* [Work required]: The reply should be an exact repeat of the listing, with no pictures in it.

* [Data block]:
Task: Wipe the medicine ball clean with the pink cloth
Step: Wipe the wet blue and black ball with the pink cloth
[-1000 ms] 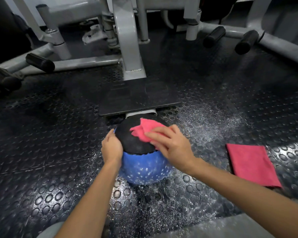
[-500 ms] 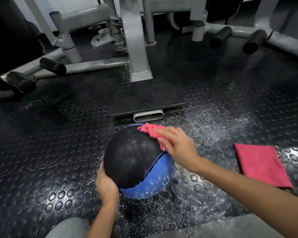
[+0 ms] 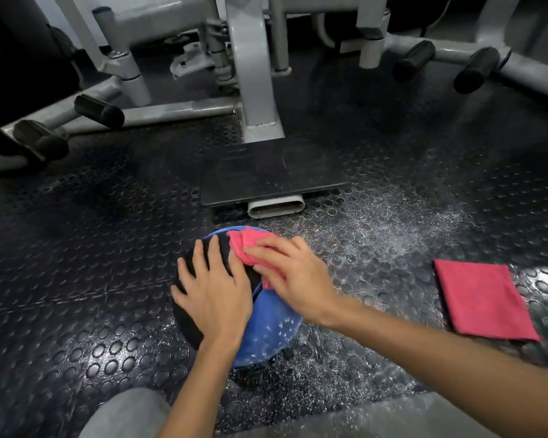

* [Task answer]:
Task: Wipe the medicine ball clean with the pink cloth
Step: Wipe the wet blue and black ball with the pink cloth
[-1000 ms] 
[-500 ms] 
[+0 ms] 

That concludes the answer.